Cem anos desde o nascimento de Charlie Parker: um guia para entender um dos maiores artistas do jazz
Um século se passou desde o nascimento de um dos mais importantes saxofonistas da história. Teve uma vida curta e cheia de excessos, mas deixou um legado infinito que mudou a forma de compor e ouvir música. Aqui, algumas gravações para entender o artista que dividiu o jazz em dois
Poucos músicos conseguiram reescrever as regras de um gênero musical como o saxofonista Charlie Parker. Ele viveu muito rápido, como um rockstar antes do rock ‘n’ roll ser inventado, mas sua maneira de tocar mudou tudo para sempre. Cem anos depois do seu nascimento, recordar o seu legado é mergulhar numa das épocas mais prolíficas e inovadoras do jazz. A seguir, apresentamos uma seleção de gravações essenciais para entender a magnitude de sua obra.
https://www.youtube.com/watch?v=PnddPVKVpu8
As lendas são construídas com um pouco de mito e um pouco de realidade. Charlie Parker nasceu uma noite quando um prato de bateria foi jogado ao seu redor em plena performance. Count Basie le havia tocado no Reno Club em Kansas City e, como era de costume naquela época, sua orquestra ficou para trás após o show para uma jam session. Um público seleto, formado principalmente por músicos e fãs, presenciou como cada integrante da banda exibiu suas habilidades na arte do improviso.

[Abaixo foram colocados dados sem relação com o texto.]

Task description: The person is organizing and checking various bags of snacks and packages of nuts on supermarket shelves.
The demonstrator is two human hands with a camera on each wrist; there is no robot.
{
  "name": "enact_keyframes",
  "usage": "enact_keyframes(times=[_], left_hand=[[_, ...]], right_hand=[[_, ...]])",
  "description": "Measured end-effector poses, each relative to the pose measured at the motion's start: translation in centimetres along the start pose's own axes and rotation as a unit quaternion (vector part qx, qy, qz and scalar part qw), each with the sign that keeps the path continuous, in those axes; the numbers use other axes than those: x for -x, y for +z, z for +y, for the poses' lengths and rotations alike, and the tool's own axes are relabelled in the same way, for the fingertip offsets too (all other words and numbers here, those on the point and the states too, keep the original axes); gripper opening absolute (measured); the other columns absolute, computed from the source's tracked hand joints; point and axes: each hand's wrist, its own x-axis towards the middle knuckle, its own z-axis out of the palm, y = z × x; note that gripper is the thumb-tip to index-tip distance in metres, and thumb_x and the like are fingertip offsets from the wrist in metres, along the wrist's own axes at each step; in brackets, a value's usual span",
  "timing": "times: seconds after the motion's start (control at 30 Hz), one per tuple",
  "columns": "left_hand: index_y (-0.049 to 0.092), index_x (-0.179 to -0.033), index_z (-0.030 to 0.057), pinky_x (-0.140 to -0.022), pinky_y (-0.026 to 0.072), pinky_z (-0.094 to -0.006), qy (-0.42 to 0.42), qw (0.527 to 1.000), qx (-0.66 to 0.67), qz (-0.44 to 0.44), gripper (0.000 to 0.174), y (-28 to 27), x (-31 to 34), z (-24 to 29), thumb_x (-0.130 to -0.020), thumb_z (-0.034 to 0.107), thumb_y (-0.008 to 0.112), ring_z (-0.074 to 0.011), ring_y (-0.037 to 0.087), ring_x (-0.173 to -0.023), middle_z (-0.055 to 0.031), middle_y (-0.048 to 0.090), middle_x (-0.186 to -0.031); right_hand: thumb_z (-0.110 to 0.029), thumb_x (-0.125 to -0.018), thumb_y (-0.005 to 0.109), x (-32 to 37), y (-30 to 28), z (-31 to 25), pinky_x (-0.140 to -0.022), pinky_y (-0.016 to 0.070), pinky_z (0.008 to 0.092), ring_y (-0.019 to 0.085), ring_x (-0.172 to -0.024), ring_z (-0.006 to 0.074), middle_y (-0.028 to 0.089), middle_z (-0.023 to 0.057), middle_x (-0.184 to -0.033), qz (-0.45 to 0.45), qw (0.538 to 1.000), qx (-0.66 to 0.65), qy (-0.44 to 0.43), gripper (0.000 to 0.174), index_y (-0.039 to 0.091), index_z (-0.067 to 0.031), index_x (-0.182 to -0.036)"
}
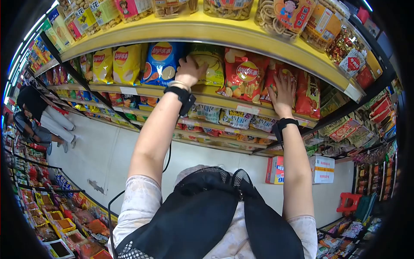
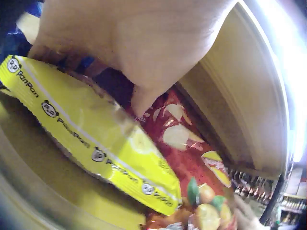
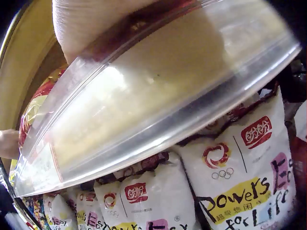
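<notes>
On the upper snack shelf, my left hand (image 1: 189, 71) reaches over the top of a yellow-green bag (image 1: 212, 71), thumb spread away from the fingers. In the left wrist view, the fingers of that hand (image 2: 129, 38) are partly hidden behind the yellow PanPan bag (image 2: 91, 129); a red chip bag (image 2: 184, 148) lies beside it. My right hand (image 1: 283, 95) rests with spread fingers on the front of red bags (image 1: 271, 82), right of the red Lay's bag (image 1: 246, 73). In the right wrist view, only part of the hand (image 3: 91, 24) shows above the clear shelf edge strip.
Blue (image 1: 159, 64) and yellow Lay's bags (image 1: 126, 64) stand to the left. Clear jars (image 1: 228, 8) line the yellow shelf above. White bags (image 3: 240, 163) fill the shelf below. Boxes (image 1: 323, 169) and a red stool (image 1: 348, 202) are on the floor. People (image 1: 43, 112) are at far left.
</notes>
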Motion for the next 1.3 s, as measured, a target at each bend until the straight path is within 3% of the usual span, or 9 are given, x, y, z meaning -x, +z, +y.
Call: enact_keyframes(times=[0.2, 0.3, 0.37, 0.57, 0.83, 1.07, 1.13, 1.2, 1.3], left_hand=[[0.029, -0.134, -0.0002, -0.088, 0.0455, -0.0459, -0.041, 0.997, -0.062, -0.003, 0.096, -0.6, 0.5, 1.2, -0.069, 0.061, 0.065, -0.0462, 0.051, -0.107, -0.0338, 0.041, -0.124], [0.03, -0.134, 0.0011, -0.086, 0.0469, -0.0455, 0.001, 0.998, -0.046, 0.04, 0.092, -1.2, 1.2, 1.6, -0.068, 0.052, 0.071, -0.0449, 0.053, -0.104, -0.0305, 0.045, -0.122], [0.032, -0.133, 0.0022, -0.082, 0.0477, -0.046, 0.078, 0.988, -0.019, 0.133, 0.084, -1.4, 1.5, 2.0, -0.068, 0.037, 0.074, -0.0437, 0.055, -0.099, -0.0271, 0.048, -0.118], [0.041, -0.126, 0.0038, -0.079, 0.0485, -0.0424, 0.198, 0.947, 0.003, 0.253, 0.068, -2.6, 4.2, 2.6, -0.067, 0.009, 0.074, -0.0395, 0.055, -0.096, -0.0214, 0.048, -0.113], [0.042, -0.124, -0.0014, -0.092, 0.0425, -0.0399, 0.192, 0.941, 0.192, 0.201, 0.063, -3.3, 5.5, -0.5, -0.069, 0.003, 0.071, -0.0391, 0.048, -0.108, -0.0221, 0.048, -0.119], [0.04, -0.126, -0.0016, -0.093, 0.0418, -0.0394, 0.292, 0.918, 0.145, 0.228, 0.061, -4.0, 5.1, -0.5, -0.071, -0.002, 0.067, -0.0389, 0.047, -0.112, -0.0219, 0.047, -0.123], [0.041, -0.126, -0.0013, -0.093, 0.0414, -0.0395, 0.292, 0.914, 0.163, 0.231, 0.061, -4.1, 5.1, -0.3, -0.071, -0.003, 0.066, -0.0394, 0.047, -0.111, -0.0213, 0.047, -0.122], [0.041, -0.128, 0.0001, -0.091, 0.0438, -0.0364, 0.213, 0.933, 0.206, 0.204, 0.065, -4.3, 4.6, 0.0, -0.07, 0.0, 0.07, -0.0359, 0.053, -0.107, -0.0207, 0.05, -0.122], [0.043, -0.125, 0.0009, -0.087, 0.0451, -0.0388, 0.262, 0.927, 0.171, 0.205, 0.059, -4.9, 3.9, 0.5, -0.071, -0.001, 0.067, -0.0382, 0.052, -0.105, -0.021, 0.05, -0.12]], right_hand=[[-0.036, -0.087, 0.056, 0.0, 0.2, 0.1, -0.107, 0.0202, 0.0528, 0.024, -0.134, 0.0329, 0.034, 0.0063, -0.143, 0.034, 0.999, 0.012, -0.009, 0.051, 0.043, -0.0173, -0.132], [-0.036, -0.087, 0.055, 0.0, 0.1, 0.0, -0.108, 0.0198, 0.0524, 0.024, -0.134, 0.0325, 0.034, 0.0057, -0.143, 0.027, 1.0, 0.011, 0.002, 0.05, 0.044, -0.0177, -0.132], [-0.037, -0.087, 0.055, -0.1, 0.1, -0.1, -0.108, 0.0196, 0.052, 0.024, -0.134, 0.0323, 0.034, 0.0055, -0.143, 0.032, 0.999, 0.009, 0.007, 0.05, 0.044, -0.0179, -0.132], [-0.035, -0.087, 0.054, -0.1, -0.2, -0.3, -0.109, 0.0171, 0.0496, 0.023, -0.134, 0.0322, 0.033, 0.0055, -0.144, 0.02, 1.0, 0.007, 0.011, 0.05, 0.044, -0.0176, -0.133], [-0.035, -0.086, 0.056, -0.1, -0.1, -0.2, -0.108, 0.0181, 0.0517, 0.022, -0.134, 0.0326, 0.034, 0.0075, -0.143, 0.032, 0.999, -0.014, -0.005, 0.05, 0.046, -0.0141, -0.131], [-0.034, -0.086, 0.057, -0.2, -0.3, -0.3, -0.108, 0.0177, 0.0535, 0.022, -0.134, 0.0342, 0.033, 0.0081, -0.144, 0.017, 1.0, -0.011, 0.006, 0.05, 0.045, -0.0139, -0.131], [-0.034, -0.086, 0.057, -0.1, -0.4, -0.5, -0.108, 0.0174, 0.0528, 0.022, -0.134, 0.0343, 0.032, 0.008, -0.144, 0.012, 1.0, -0.014, 0.006, 0.051, 0.044, -0.0143, -0.132], [-0.033, -0.086, 0.057, -0.2, -0.2, -0.4, -0.109, 0.0172, 0.0524, 0.022, -0.134, 0.0346, 0.032, 0.0079, -0.144, 0.01, 1.0, -0.007, 0.011, 0.051, 0.044, -0.0144, -0.132], [-0.032, -0.086, 0.056, 0.0, -0.5, -0.5, -0.109, 0.0167, 0.0519, 0.022, -0.134, 0.0352, 0.031, 0.0078, -0.145, 0.008, 1.0, 0.008, 0.006, 0.052, 0.042, -0.0146, -0.133]])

Os mais corajosos foram encorajados a subir ao palco para acompanhá-los. Parker, “Bird” (“Pássaro”), como já era conhecido no meio, foi um desses corajosos, mas seu estilo rompeu com as estruturas pré-estabelecidas e o baterista Jo Jones o deu a conhecer de forma veemente. O estrondo da placa que caiu a seus pés foi tão alto que o auditório se calou e caiu na gargalhada. Charlie deixou o palco humilhado,
A música que Bird improvisava era “I Got Rhythm“, um padrão de George e Ira Gershwin dos anos 1930. Uma década depois, quando seu estilo ganhou notoriedade, o músico se deu ao luxo de fazer covers ao seu gosto e ganhar aplausos do público, como pode ser visto nesta versão ao vivo no Embassy Theatre em Los Angeles .

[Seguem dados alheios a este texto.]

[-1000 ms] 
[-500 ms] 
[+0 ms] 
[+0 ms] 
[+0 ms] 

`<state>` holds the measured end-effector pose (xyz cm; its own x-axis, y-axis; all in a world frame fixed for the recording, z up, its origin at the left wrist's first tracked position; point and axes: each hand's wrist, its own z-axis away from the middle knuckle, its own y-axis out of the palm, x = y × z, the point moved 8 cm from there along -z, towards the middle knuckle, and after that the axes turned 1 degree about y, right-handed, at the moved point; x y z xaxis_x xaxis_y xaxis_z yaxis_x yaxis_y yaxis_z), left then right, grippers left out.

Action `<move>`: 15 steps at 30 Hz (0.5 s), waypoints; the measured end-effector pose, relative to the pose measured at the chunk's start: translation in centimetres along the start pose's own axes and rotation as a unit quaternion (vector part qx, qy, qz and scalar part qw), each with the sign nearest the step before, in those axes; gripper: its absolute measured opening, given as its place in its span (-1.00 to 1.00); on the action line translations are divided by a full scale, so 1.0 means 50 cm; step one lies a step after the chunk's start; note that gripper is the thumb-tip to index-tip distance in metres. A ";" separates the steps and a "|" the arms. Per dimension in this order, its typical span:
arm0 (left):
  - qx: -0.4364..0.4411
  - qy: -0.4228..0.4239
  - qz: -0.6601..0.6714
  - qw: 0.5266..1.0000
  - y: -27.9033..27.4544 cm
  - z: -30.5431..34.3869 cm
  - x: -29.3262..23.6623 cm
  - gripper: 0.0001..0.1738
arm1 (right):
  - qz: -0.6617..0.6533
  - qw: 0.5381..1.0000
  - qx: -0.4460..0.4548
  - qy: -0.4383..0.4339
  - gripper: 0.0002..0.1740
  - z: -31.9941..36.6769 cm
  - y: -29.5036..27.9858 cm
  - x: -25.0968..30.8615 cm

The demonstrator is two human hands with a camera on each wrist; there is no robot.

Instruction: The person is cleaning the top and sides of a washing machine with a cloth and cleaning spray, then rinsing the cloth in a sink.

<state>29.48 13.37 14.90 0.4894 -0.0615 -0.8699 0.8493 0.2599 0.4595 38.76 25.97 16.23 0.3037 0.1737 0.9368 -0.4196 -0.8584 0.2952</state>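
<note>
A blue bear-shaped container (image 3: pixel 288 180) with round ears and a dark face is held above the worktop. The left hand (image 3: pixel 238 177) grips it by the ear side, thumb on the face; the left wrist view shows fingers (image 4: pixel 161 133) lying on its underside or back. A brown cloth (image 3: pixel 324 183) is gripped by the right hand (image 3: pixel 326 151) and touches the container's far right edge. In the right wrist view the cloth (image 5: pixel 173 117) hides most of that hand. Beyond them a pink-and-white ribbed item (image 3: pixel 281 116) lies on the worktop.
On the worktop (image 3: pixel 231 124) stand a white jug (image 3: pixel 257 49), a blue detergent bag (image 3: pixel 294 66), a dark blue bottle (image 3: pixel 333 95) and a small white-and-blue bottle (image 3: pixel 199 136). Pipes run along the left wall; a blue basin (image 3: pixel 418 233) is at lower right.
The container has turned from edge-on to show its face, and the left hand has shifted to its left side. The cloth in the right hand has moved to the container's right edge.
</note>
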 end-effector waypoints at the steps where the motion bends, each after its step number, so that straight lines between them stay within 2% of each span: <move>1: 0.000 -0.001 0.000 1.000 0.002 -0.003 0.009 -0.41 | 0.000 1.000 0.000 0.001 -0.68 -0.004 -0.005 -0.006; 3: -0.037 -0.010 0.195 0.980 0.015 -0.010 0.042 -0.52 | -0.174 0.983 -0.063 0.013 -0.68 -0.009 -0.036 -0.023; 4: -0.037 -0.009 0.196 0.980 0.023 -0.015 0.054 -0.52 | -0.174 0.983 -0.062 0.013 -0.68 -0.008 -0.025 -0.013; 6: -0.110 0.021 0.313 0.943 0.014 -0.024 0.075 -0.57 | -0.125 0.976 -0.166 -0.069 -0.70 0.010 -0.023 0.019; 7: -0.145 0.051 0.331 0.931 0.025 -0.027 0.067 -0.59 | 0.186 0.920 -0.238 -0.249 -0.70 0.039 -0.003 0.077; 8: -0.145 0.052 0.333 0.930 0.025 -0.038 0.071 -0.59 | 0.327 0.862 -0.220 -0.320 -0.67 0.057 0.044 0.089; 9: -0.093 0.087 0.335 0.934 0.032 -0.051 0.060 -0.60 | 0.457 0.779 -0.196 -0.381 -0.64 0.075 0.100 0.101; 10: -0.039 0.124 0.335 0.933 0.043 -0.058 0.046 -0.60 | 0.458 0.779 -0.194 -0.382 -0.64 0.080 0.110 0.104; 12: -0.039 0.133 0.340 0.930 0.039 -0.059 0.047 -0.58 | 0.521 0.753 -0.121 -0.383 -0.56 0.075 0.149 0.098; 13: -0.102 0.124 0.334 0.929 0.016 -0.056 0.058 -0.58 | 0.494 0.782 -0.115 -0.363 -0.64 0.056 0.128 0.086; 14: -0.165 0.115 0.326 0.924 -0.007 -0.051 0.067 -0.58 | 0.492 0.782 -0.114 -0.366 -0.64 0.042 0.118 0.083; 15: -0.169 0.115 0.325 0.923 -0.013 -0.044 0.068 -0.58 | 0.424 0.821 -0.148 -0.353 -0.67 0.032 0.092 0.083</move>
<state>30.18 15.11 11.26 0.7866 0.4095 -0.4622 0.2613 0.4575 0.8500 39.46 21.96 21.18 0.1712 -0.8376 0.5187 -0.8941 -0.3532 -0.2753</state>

Parker usou “I Got Rhythm” como base para compor com Dizzy Gillespie “Thriving from a Riff”, também conhecido como “Anthropology”.
Cherokee – Jay McShann e Orquestra (c/ Charlie Parker)
Bird nasceu em 29 de agosto de 1920 em Kansas City, que na década de 1930 foi um dos principais epicentros do gênero. Os melhores músicos tocavam em suas casas noturnas e, para um jovem aprendiz como ele, ir a elas era a melhor escola. Como os negros eram proibidos de entrar no conservatório, aprendeu sozinho a tocar saxofone com a ajuda de quem se dispusesse a aconselhá-lo. Sua regra geral era que, se parecia bom, ele estava fazendo a coisa certa. Aos 15 anos já tinha um interesse quase obsessivo em dominar o instrumento, embora seu potencial só começasse a ser visto dois anos depois. Para Lawrence Keyes, um pianista que morava perto de sua casa e que lhe deu a primeira oportunidade ao incorporá-lo ao seu grupo, “se Charlie tivesse sido tão diligente nos estudos do ensino médio quanto na música, teria se tornado professor”.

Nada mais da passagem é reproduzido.